Performer: The Rolling Stones
Songwriters: Mick Jagger, Keith Richards
Original Release: Some Girls
Year: 1975
Definitive Version: Steel Wheels Tour, 1989
I was very into the Rolling
Stones for a very brief time—in 1989, right at the time I moved to Grand Blanc.
Sometime not long after, they broadcast one of the shows from their Steel
Wheels Tour over the radio, and I recorded the whole thing. It was a pretty
good show, and I was very into Steel Wheels, so I was listening to this tape a
lot in the days leading up to Christmas.
Another thing I was doing
was trying to find things to do to occupy my time. One of the towns south of
Grand Blanc, which itself is south of Flint, is Holly. Holly, at least at the
time, was trying to become a Brown County or a Galena, Ill., for those of you
who are familiar with those areas. In other words, it was trying to be a quaint
center of antiquing and bed and breakfasts.
The results at least back
then were hit or miss, but I liked driving down there and going through the
stores. Some stores had some cool stuff, and some had nothing but junk.
By 1991, I probably stopped
going to Holly at all, but in the early days of my Flint tenure, I went there a
lot. My favorite store was shaped like a large U, and the quality of the
merchandise declined as you moved farther away from the entrance. The coolest
thing they had was a Quartermaster’s desk, which essentially was a desk for two
people. It was nice … and expensive—$1,800, which at the time was as far out of
my league as a single-A scrub is from the majors.
A lot of stuff in Holly was
like that. I almost never bought anything, because it was always too expensive.

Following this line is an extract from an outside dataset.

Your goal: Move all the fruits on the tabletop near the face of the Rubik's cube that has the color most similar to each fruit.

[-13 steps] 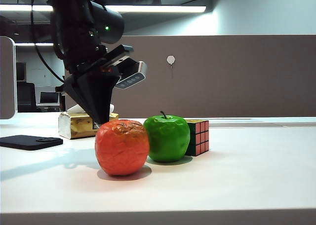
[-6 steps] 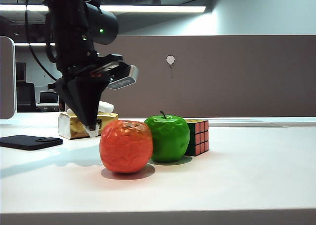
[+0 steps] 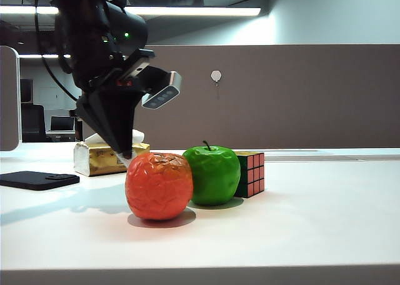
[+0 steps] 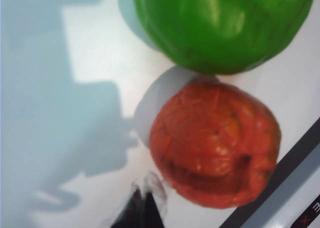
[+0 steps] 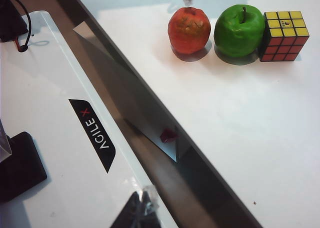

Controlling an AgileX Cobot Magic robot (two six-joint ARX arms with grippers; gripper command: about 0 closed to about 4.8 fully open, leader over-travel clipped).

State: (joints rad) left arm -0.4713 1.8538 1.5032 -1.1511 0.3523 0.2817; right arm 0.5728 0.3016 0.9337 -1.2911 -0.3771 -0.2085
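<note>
Orange-red fruit (image 3: 159, 185): you are nudging it against the green apple (image 3: 213, 174), itself beside the Rubik's cube (image 3: 251, 173), mid-tabletop (image 3: 300, 229). Left pincer (image 3: 127, 155), tips together, is hovering behind it; right pincer (image 5: 141, 208), seemingly closed, is idling apart.

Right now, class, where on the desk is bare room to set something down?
Bare tabletop lies in front of and right of the Rubik's cube. It is crowded where the orange-red fruit, green apple and cube line up, the closed left gripper hovering beside them.

White tabletop (image 3: 312, 222) carries orange-red fruit (image 3: 159, 185), green apple (image 3: 214, 174), Rubik's cube (image 3: 250, 173) (lined up), tissue pack (image 3: 100, 158)
</note>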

One time I bought this leather-bound cigar box, which was perfect for hauling
around my best baseball cards.
Anyway, shortly before Christmas
1989, I was invited to a party at the apartment at one of the Journal
reporters. I drove down in a light snow listening to my Stones bootleg tape,
looking forward to having a good time and maybe meeting a few people closer to
my age.
The party was a bust, at
least for me. None of the guys I had attended a Northwestern football game with
at Michigan State soon after my arrival was present, and I don’t mingle easily.

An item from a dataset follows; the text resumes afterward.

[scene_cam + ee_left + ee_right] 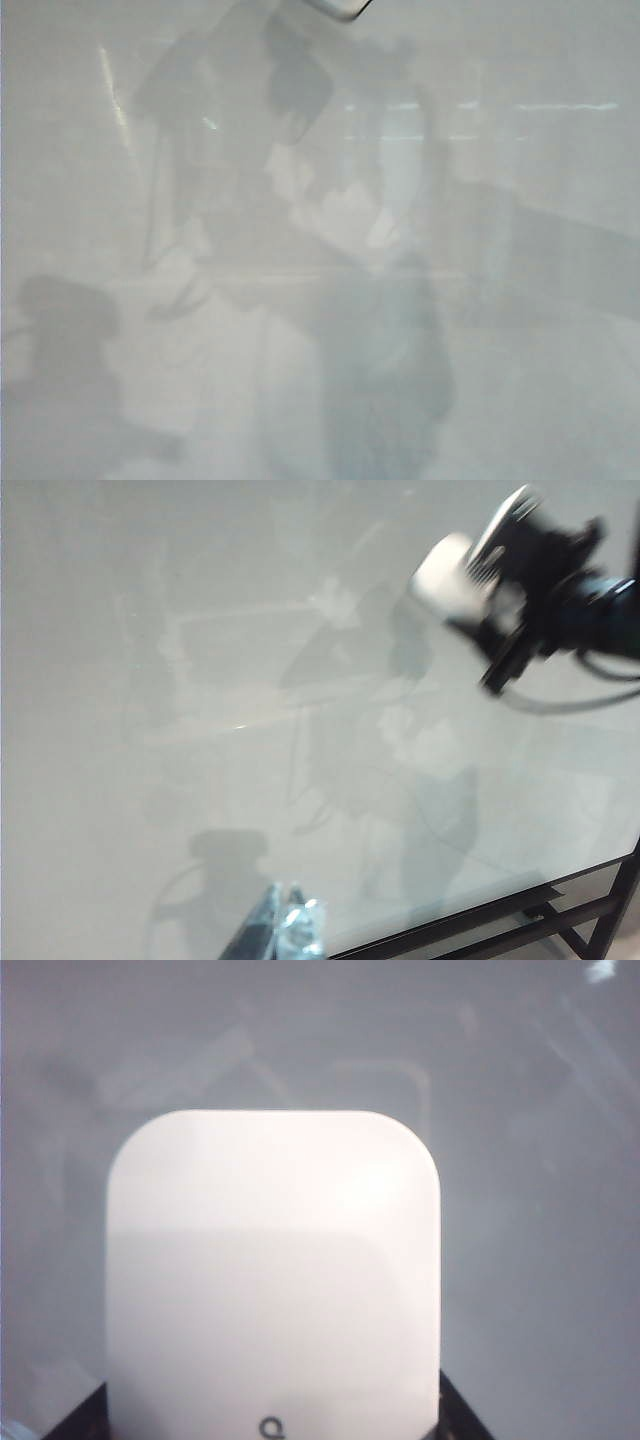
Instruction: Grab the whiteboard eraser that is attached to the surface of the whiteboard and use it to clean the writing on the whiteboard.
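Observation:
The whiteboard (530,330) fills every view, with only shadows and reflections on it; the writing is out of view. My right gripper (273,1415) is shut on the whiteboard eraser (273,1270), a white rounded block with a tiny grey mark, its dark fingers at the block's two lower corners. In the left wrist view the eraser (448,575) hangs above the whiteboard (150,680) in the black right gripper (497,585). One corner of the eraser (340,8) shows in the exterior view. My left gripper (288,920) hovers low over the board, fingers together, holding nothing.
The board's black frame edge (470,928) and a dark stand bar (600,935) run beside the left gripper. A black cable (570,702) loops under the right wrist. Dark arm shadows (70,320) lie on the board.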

Early on, I made a lightly
mocking comment to the party host about a work issue, and she took way more
offense than I certainly thought the comment merited. (I later learned this
wasn’t unusual behavior on her part.) That broke up the group I was in, and for
the next half-hour I was confined more or less to the sofa by myself. So I split.
But the truth is I wasn’t
really in much a party frame of mind. Sara, from whom I had had a somewhat
revealing and disappointing parting when I left Herald City, had started
calling me. I knew that there was no way this would work out given I lived 6 hours
away now, but you know how it is when the sweet siren song of the impossible
finds your ears. I suddenly wanted what I couldn’t have.
And then Sara went and
invited me to come over for dinner at her place on Christmas that year. What’s
that about a siren’s call?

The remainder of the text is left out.